● Instructions for the task
Print nothing beyond the line with "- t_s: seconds": every line from the beginning of the data up to it, that line included, and no pictures.

Dataset entries
# # #

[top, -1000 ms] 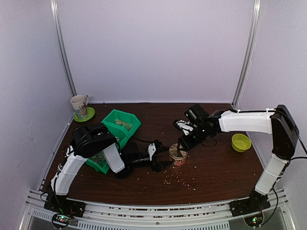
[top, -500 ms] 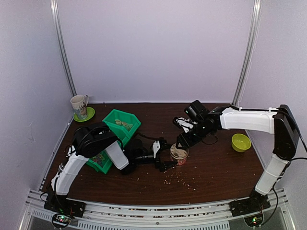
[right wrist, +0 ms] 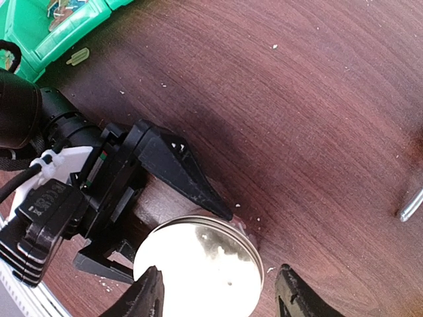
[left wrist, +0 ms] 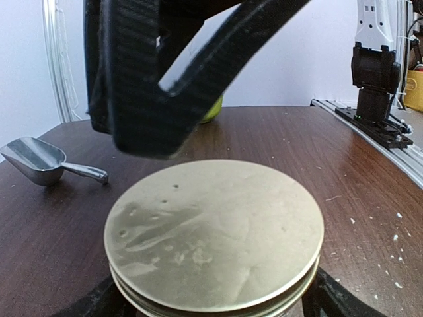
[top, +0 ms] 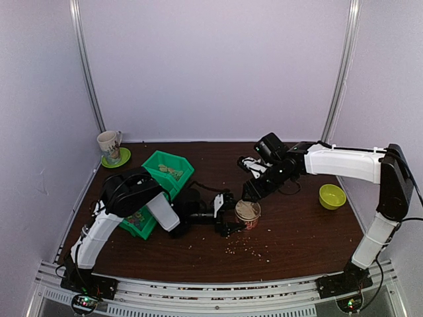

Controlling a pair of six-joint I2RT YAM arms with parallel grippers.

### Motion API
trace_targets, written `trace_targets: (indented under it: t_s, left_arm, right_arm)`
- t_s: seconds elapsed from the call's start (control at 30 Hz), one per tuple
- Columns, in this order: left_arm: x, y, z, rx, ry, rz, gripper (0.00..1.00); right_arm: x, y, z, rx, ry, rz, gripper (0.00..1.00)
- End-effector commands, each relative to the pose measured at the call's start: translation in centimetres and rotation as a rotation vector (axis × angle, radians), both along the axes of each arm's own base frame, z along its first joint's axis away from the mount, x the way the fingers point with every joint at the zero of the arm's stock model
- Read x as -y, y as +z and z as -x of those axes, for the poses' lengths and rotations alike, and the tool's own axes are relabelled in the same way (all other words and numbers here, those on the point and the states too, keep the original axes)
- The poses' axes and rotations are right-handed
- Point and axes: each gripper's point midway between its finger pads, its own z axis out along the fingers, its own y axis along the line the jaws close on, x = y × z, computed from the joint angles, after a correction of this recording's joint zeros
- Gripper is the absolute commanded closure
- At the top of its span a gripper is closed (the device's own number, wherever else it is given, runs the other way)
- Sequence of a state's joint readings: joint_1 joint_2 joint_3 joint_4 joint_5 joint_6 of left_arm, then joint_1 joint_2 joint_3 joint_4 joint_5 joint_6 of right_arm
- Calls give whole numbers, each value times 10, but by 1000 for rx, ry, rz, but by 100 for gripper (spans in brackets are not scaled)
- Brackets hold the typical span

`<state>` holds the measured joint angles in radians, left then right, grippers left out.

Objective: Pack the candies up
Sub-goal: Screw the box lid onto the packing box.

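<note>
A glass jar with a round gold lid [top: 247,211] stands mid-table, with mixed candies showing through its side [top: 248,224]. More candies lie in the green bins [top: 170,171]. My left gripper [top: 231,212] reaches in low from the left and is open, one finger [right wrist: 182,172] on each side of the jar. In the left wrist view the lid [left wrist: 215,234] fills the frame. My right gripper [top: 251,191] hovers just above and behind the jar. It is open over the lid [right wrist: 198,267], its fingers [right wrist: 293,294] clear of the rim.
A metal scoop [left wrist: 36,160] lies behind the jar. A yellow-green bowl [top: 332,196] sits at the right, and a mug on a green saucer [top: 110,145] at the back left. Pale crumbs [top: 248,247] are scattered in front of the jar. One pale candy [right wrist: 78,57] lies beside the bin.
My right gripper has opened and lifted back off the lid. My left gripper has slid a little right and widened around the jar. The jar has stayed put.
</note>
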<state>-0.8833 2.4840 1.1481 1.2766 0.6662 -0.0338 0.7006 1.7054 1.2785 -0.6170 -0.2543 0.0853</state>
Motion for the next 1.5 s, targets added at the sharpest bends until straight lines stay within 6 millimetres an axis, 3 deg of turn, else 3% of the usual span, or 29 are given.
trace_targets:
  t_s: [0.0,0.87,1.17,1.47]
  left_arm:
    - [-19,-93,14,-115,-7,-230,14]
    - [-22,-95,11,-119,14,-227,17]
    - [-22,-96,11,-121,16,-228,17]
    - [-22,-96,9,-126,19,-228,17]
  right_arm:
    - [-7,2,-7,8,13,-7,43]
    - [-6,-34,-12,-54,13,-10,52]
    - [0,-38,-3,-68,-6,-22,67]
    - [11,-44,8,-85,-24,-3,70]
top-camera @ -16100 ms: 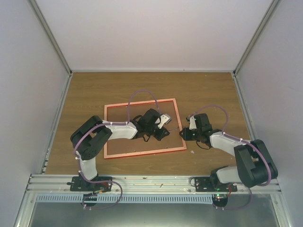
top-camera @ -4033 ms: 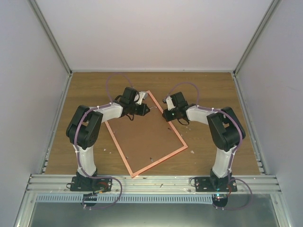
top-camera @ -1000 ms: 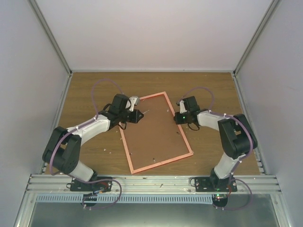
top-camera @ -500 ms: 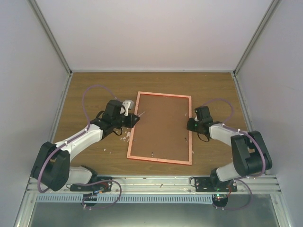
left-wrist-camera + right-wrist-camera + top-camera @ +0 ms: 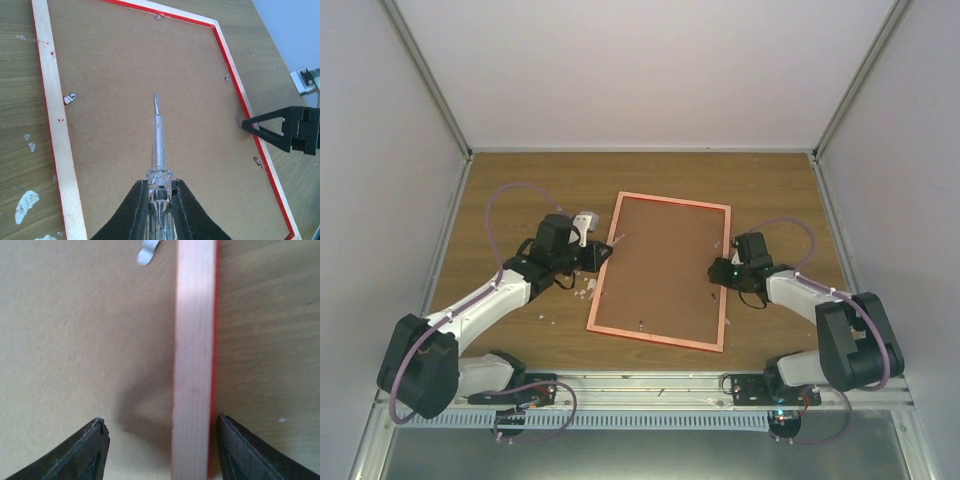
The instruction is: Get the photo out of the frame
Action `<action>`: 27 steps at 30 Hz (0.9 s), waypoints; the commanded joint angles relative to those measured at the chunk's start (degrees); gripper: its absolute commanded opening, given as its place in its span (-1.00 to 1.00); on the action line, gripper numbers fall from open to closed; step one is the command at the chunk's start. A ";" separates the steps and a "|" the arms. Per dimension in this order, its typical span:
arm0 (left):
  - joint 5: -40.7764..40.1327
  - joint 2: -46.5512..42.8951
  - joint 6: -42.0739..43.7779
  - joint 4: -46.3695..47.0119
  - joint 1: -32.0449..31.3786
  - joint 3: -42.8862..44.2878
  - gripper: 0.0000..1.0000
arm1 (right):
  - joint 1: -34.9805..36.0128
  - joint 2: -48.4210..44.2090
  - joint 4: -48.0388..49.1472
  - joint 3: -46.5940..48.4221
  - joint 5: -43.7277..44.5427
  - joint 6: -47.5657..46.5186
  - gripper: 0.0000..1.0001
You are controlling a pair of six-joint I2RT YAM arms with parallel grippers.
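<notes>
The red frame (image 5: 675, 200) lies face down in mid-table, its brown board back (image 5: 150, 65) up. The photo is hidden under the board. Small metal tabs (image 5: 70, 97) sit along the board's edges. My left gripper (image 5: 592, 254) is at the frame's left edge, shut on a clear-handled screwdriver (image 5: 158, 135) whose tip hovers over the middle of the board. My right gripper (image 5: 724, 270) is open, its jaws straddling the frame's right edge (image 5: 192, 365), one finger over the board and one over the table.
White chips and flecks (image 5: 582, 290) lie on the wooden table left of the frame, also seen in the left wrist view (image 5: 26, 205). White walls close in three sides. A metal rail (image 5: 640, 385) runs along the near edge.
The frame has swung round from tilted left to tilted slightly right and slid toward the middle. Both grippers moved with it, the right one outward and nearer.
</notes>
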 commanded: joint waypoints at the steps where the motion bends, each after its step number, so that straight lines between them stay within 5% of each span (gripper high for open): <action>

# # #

● Result for this exercise
[top, -1000 ms] 
[top, -500 ms] 
[right wrist, +0 ms] 
[left wrist, +0 ms] 
[top, +0 ms] 

Controlling a pair of six-joint I2RT YAM arms with parallel grippers.

### Motion API
trace_targets, written `trace_targets: (indented under it: t_s, left_arm, right_arm)`
- t_s: seconds elapsed from the call's start (control at 30 Hz), one per tuple

No part of the answer remains open.